話ができる準備ができたら俺の部屋に来い。


師匠はそう言い、踵を返した。


何の話だろう。


「だってっさ、紐紫朗。いーなー!俺のほうが早く始めたのに何でもう抜かされるかなー…」


ははは、と笑い、ぼくより一つ上の仲間の言葉で一気に現実に引き戻される。


「見てたら分かるだろ、そんなもの。
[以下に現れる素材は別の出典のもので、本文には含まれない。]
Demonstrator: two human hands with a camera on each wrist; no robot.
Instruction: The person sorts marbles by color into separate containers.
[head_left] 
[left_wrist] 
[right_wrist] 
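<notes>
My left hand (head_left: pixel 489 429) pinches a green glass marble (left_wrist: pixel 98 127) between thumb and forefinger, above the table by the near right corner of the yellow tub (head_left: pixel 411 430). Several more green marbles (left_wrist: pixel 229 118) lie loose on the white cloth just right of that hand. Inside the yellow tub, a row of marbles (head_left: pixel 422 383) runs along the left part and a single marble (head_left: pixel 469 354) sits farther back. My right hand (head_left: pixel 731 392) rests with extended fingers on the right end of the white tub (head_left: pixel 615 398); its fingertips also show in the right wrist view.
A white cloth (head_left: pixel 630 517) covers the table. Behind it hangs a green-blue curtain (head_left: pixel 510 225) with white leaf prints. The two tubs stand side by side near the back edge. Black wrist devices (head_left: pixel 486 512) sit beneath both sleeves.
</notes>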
基礎を一通り教えて、ちょこっと筋肉つけて、一か月であんな上達しねえってフツー」


「あー、まれに見る天才ってやつか」


「そう、それそれー」


「ま、天才も努力しねえと落ちぶれるのは早いぜ」


年長の彼も言った。


「そういや、おめえはもう師匠の苗字、使ってんだよな?使うとき、あんのか?」


一度だけ、と年長の彼はうなずいた。


「どんなだった!!?」


「どんなって…ゴロツキに絡まれたとき、名前聞かれたから言ったら逃げた」


キラキラしていた周りの視線が一気に訝しい視線に変わった。


「…………………それほんとかあ?」


「俺らそんなすげえ剣教わってんの?」


「なんでも、この国で三つの指に入るくらい有名な流派らしいよ」


「へー…」


「っていう話がしたいんじゃねえの、師匠は」


「あぁ、円谷を名乗る心意気ってやつ?」


「たぶんね」


「ま、紫朗ならあんまり必要としないことかもしれねえけどな」


「なんで?」


「同い年のどこぞの誰かさんと違って、言いふらしたり権力に身を任したりしねえだろ。年のわりに落ち着いてるしな」


「あぁん?なんで俺を見んだよ」


「目が合っただけだろ。自覚してんのか?」


「やめなよ、二人とも。わざわざ傷つけるようなこと言わなくても」


「…いや、紫朗は落ち着ているっていうか、」


「ジジくせえよな…」


1人が言った言葉を誰かが紡いだ。


「じっ!!?」


驚きすぎて言葉が出ないとは、まさにこのことだと身をもって知るとは思わなかった。